Supplied data.
---
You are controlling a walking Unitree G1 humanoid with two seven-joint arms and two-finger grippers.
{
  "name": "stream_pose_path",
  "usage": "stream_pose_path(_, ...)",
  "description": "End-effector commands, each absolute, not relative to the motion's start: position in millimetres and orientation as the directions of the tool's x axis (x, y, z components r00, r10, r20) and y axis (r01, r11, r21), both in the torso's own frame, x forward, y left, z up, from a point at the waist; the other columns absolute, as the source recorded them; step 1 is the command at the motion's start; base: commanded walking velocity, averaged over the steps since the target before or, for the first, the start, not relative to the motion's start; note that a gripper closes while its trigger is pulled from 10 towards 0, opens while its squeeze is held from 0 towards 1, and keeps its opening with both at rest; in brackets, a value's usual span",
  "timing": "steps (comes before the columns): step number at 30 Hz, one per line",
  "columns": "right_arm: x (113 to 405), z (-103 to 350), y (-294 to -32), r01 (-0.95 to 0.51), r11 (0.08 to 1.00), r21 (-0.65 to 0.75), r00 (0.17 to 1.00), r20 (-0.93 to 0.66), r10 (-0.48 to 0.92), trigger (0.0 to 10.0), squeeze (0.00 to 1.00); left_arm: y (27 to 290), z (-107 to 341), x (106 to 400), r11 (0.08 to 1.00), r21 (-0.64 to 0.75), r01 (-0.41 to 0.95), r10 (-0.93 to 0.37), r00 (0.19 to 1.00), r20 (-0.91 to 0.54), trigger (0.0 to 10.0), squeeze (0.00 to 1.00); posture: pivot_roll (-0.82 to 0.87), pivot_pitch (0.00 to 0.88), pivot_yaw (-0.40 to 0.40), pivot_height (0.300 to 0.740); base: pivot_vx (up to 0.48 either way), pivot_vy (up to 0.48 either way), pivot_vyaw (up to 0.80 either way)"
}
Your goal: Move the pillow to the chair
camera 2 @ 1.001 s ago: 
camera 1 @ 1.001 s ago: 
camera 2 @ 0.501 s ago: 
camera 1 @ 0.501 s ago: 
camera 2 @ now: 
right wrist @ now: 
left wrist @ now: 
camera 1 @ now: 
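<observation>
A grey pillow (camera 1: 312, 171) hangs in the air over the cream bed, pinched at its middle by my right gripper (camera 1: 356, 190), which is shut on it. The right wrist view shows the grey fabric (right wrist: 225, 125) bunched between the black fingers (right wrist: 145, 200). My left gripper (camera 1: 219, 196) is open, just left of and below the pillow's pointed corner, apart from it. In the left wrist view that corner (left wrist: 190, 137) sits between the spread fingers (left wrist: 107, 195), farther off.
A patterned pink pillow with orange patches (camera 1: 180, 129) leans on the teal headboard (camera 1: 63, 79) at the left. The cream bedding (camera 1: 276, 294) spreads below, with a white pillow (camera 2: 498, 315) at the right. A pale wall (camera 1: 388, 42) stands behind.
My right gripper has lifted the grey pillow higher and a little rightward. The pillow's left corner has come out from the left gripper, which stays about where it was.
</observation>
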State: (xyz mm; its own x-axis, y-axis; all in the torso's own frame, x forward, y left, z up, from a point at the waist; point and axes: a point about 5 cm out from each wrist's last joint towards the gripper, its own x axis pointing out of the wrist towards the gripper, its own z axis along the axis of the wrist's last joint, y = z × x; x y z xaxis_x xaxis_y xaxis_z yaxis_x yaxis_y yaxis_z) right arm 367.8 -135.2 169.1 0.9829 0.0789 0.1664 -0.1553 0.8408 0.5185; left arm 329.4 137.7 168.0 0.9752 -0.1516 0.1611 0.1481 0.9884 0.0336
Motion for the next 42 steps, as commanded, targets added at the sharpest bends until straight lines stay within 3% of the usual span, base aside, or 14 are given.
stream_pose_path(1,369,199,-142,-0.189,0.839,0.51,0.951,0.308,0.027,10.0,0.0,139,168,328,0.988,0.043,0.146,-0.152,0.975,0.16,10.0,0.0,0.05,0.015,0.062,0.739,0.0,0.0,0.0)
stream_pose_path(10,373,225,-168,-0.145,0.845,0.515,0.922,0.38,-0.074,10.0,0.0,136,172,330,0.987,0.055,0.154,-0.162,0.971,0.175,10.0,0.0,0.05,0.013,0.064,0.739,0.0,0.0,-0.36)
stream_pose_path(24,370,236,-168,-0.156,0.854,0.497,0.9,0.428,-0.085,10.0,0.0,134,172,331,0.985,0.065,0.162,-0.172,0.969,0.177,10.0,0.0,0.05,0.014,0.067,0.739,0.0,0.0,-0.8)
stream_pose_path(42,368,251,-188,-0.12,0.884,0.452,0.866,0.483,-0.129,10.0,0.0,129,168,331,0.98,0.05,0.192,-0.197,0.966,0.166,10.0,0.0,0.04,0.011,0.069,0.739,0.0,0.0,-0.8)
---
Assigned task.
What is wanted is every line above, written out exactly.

Response.
You are controlling a walking Unitree G1 humanoid with two seven-joint arms and two-finger grippers.
{
  "name": "stream_pose_path",
  "usage": "stream_pose_path(_, ...)",
  "description": "End-effector commands, each absolute, not relative to the motion's start: position in millimetres and orientation as the directions of the tool's x axis (x, y, z components r00, r10, r20) and y axis (r01, r11, r21), both in the torso's own frame, x forward, y left, z up, from a point at the waist; the other columns absolute, as the source recorded them; step 1 is the command at the motion's start; base: commanded walking velocity, averaged over the steps since the target before or, for the first, the start, not relative to the motion's start; note that a gripper closes while its trigger is pulled from 10 towards 0, opens while its squeeze is held from 0 towards 1, and keeps its opening with both at rest; in brackets, a value's usual span",
  "timing": "steps (comes before the columns): step number at 30 Hz, one per line",
  "columns": "right_arm: x (113 to 405), z (-103 to 350), y (-294 to -32), r01 (-0.95 to 0.51), r11 (0.08 to 1.00), r21 (-0.65 to 0.75), r00 (0.17 to 1.00), r20 (-0.93 to 0.66), r10 (-0.48 to 0.92), trigger (0.0 to 10.0), squeeze (0.00 to 1.00); left_arm: y (27 to 290), z (-107 to 341), x (106 to 400), r11 (0.08 to 1.00), r21 (-0.64 to 0.75), r01 (-0.41 to 0.95), r10 (-0.93 to 0.37), r00 (0.19 to 1.00), r20 (-0.91 to 0.54), trigger (0.0 to 10.0), squeeze (0.00 to 1.00); posture: pivot_roll (-0.82 to 0.87), pivot_pitch (0.00 to 0.88), pivot_yaw (-0.40 to 0.40), pivot_height (0.300 to 0.740); base: pivot_vx (up to 0.48 either way), pivot_vy (up to 0.48 either way), pivot_vyaw (up to 0.80 either way)"
}
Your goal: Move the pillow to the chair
camera 2 @ 1.001 s ago: 
camera 1 @ 1.001 s ago: 
camera 2 @ 0.501 s ago: 
camera 1 @ 0.501 s ago: 
camera 2 @ now: 
right wrist @ now: 
left wrist @ now: 
camera 1 @ now: 
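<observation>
A grey pillow (camera 1: 312, 171) hangs in the air over the cream bed, pinched at its middle by my right gripper (camera 1: 356, 190), which is shut on it. The right wrist view shows the grey fabric (right wrist: 225, 125) bunched between the black fingers (right wrist: 145, 200). My left gripper (camera 1: 219, 196) is open, just left of and below the pillow's pointed corner, apart from it. In the left wrist view that corner (left wrist: 190, 137) sits between the spread fingers (left wrist: 107, 195), farther off.
A patterned pink pillow with orange patches (camera 1: 180, 129) leans on the teal headboard (camera 1: 63, 79) at the left. The cream bedding (camera 1: 276, 294) spreads below, with a white pillow (camera 2: 498, 315) at the right. A pale wall (camera 1: 388, 42) stands behind.
My right gripper has lifted the grey pillow higher and a little rightward. The pillow's left corner has come out from the left gripper, which stays about where it was.
</observation>
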State: (xyz mm; its own x-axis, y-axis; all in the torso's own frame, x forward, y left, z up, from a point at the waist; point and axes: a point about 5 cm out from each wrist's last joint towards the gripper, its own x axis pointing out of the wrist towards the gripper, its own z axis along the axis of the wrist's last joint, y = z × x; x y z xaxis_x xaxis_y xaxis_z yaxis_x yaxis_y yaxis_z) right arm 367.8 -135.2 169.1 0.9829 0.0789 0.1664 -0.1553 0.8408 0.5185; left arm 329.4 137.7 168.0 0.9752 -0.1516 0.1611 0.1481 0.9884 0.0336
Motion for the next 42 steps, as commanded, targets added at the sharpest bends until straight lines stay within 3% of the usual span, base aside, or 14 are given.
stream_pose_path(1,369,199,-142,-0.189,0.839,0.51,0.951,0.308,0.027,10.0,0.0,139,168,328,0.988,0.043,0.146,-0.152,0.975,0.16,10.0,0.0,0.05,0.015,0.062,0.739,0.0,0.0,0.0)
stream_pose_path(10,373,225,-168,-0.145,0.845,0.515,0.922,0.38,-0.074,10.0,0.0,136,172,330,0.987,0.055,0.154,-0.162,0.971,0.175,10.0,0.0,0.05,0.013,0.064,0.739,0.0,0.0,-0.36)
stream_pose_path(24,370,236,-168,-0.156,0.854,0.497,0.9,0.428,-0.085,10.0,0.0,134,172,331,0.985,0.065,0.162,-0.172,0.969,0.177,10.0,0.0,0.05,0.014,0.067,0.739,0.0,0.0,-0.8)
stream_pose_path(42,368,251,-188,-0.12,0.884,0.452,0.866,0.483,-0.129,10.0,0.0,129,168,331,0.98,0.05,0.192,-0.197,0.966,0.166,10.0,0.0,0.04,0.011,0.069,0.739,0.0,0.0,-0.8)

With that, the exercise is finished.